The detection identifies potential adversary activity involving malicious URLs associated with the elf malware, which could be used to deliver payloads or exfiltrate data. SOC teams should proactively hunt for these URLs in Azure Sentinel to identify and mitigate early-stage compromise attempts by threat actors leveraging known malicious infrastructure.
IOC Summary
Threat: elf Total URLs: 5 Active URLs: 0
| URL | Status | Threat | Date Added |
|---|---|---|---|
hxxp://207.244.199.251/hiddenbin/boatnet.mips | offline | malware_download | 2026-05-18 |
hxxp://207.244.199.251/hiddenbin/boatnet.m68k | offline | malware_download | 2026-05-18 |
hxxp://207.244.199.251/hiddenbin/boatnet.x86 | offline | malware_download | 2026-05-18 |
hxxp://207.244.199.251/hiddenbin/boatnet.sh4 | offline | malware_download | 2026-05-18 |
hxxp://207.244.199.251/hiddenbin/boatnet.arm7 | offline | malware_download | 2026-05-18 |
// Hunt for DNS resolution of URLhaus malicious domains
// Threat: elf
let malicious_domains = dynamic(["207.244.199.251"]);
DnsEvents
| where Name has_any (malicious_domains)
| project TimeGenerated, Computer, Name, IPAddresses
| order by TimeGenerated desc
// Hunt for web traffic to URLhaus malicious domains
let malicious_domains = dynamic(["207.244.199.251"]);
CommonSecurityLog
| where RequestURL has_any (malicious_domains) or DestinationHostName has_any (malicious_domains)
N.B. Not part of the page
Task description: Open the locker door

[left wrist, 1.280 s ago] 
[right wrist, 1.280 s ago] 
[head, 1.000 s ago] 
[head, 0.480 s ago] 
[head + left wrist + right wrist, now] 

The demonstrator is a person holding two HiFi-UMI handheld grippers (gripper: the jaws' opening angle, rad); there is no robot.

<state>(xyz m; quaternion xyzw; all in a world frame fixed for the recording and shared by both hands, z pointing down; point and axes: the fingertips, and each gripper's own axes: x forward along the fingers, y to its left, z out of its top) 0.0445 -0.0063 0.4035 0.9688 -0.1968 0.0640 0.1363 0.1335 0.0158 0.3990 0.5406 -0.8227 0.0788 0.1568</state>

| project TimeGenerated, SourceIP, RequestURL, DestinationHostName, DeviceAction
| order by TimeGenerated desc
| Sentinel Table | Notes |
|---|---|
CommonSecurityLog | Ensure this data connector is enabled |
DnsEvents | Ensure this data connector is enabled |
Scenario: A system administrator is manually testing a new URL filtering tool by inputting known benign URLs from the elf category for validation purposes.
Filter/Exclusion: Exclude URLs that match the internal testing list or are tagged with test or validation in the URLhaus database.
Scenario: A scheduled job runs to fetch and process logs from a SIEM system, and the job includes a script that temporarily generates URLs for log parsing and is tagged as elf.
Filter/Exclusion: Exclude URLs that originate from known internal scripts or are associated with the SIEM log processing job ID.
Scenario: A DevOps team is deploying a new application that requires downloading dependencies from a repository, and one of the URLs is mistakenly tagged as elf during a false positive in the URLhaus database.
Filter/Exclusion: Exclude URLs that are part of a known dependency list or are associated with a specific project or CI/CD pipeline.
Scenario: A security analyst is using a tool like OSSEC or Splunk to monitor system logs and has configured a rule that generates temporary URLs for internal monitoring, which are mistakenly tagged as elf.
Filter/Exclusion: Exclude URLs that are generated by internal monitoring tools or are associated with the analyst’s username or session ID.
Scenario: A system is running a PowerShell script for administrative tasks (e.g., system cleanup or user management), and the script generates temporary URLs for internal API calls, which are falsely tagged as elf.
Filter/Exclusion: Exclude URLs that are generated by PowerShell scripts with specific execution contexts or are part of a known internal API endpoint.